I would set all in timing to 36 degrees as a moderate setting. Choose a shift point (didn't give cam info to determine valve float point), and from that point keep these two variables constant as I jet the carb for best mph.
After carb sweet spot is pin-pointed, I'd see if I could make anymore power by increasing the timing 2 degrees at a time, but better to be safe in this area. Back it off if you start to lose mph, see flecks on the plugs, or hear any detonation.
I personally have always kept my shiftpoints low, say around 6,500 or so. I don't feel I'm losing more than a hundreth in ET, but hopefully helping my motor's longevity in keeping the rpm's down.
The car has a glide w/ a transbrake. The converter flashes to about 5400. The shift recovery point is 5900. I think I'm about 4-600 low on the flash RPM from where it needs to be. The builder was looking for about 5800. I guess the big cam killed the midrange and it ended up flashing a little lower. I plan on having it adjusted after I get it tuned a little better.
The converter was built by Cameron @ Torque Converter Services in Columbia, SC.

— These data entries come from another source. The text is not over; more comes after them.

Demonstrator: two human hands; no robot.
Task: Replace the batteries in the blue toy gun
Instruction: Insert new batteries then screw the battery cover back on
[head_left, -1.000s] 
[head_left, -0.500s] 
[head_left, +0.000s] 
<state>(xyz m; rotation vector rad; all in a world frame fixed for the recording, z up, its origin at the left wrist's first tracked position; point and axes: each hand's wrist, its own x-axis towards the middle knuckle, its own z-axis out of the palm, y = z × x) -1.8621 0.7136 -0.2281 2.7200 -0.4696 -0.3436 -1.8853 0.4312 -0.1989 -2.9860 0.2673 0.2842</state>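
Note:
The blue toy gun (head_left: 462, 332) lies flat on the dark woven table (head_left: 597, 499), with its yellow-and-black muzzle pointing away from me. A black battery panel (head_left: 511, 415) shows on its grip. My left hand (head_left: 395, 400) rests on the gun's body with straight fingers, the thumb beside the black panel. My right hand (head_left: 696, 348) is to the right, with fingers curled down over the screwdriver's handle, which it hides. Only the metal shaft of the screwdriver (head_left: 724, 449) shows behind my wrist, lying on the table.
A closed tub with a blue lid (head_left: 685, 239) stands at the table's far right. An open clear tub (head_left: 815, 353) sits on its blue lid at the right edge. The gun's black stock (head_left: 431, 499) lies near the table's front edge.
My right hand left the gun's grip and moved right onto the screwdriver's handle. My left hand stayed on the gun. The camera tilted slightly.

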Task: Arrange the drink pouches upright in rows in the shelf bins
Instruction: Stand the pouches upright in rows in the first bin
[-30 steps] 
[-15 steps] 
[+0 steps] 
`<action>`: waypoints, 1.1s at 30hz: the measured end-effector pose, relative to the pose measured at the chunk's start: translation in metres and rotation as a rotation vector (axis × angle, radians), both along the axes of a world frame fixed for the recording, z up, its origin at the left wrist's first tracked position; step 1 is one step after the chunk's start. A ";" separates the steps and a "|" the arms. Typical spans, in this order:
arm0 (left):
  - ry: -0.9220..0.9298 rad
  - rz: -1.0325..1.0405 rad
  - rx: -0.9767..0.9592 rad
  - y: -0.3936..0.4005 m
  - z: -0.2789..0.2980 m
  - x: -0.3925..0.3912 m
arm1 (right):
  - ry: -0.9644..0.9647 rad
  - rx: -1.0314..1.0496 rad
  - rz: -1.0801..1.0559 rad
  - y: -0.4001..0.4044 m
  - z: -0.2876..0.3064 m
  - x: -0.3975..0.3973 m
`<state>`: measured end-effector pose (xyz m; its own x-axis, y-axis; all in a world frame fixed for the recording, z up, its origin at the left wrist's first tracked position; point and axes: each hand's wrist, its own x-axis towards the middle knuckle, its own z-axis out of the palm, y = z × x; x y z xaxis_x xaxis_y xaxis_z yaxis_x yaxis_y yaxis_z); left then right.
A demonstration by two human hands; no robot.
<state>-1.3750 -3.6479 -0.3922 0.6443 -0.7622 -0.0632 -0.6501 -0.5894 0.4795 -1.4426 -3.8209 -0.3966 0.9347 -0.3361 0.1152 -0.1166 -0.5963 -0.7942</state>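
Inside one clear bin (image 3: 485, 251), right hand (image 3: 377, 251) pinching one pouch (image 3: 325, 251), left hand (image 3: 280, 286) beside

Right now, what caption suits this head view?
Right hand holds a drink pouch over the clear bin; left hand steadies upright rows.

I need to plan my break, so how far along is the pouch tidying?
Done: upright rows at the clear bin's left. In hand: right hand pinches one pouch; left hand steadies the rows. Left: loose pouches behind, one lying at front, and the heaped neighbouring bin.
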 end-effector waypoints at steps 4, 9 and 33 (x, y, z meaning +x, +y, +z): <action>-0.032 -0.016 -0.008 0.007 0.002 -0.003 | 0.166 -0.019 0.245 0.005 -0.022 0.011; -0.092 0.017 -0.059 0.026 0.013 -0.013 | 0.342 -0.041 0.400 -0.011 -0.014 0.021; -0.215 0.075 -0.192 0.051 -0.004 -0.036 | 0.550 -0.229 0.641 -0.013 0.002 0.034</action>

I plan on spraying the car eventually. I have another converter that was built for nitrous. I really want to get the car into the high 9's on motor. I just got back in the seat after a 7 year break. My last car ran 11.40's, so this has been a blast.
...did you ever try shifting at a lower rpm, say 6500-6800. Is it pulling hard to 7200? It just seems like a lot of rpm, and if the engine hasn't been dyno'd you wouldn't really know where it makes its peak hp, who knows you could be going 500rpm past the peak power, which just uses up track.
Just my .02 :-D
I didn't make any changes to the engine tune. I chased an intermitent miss and not starting problem through out the year. I put in a new battery which seemed to help, but the car would still not fire at times. I eventually changed the coil and problem solved. I also added an alternator. First pass after those changes was the 9.98/132.50 but that was in cool fall air also.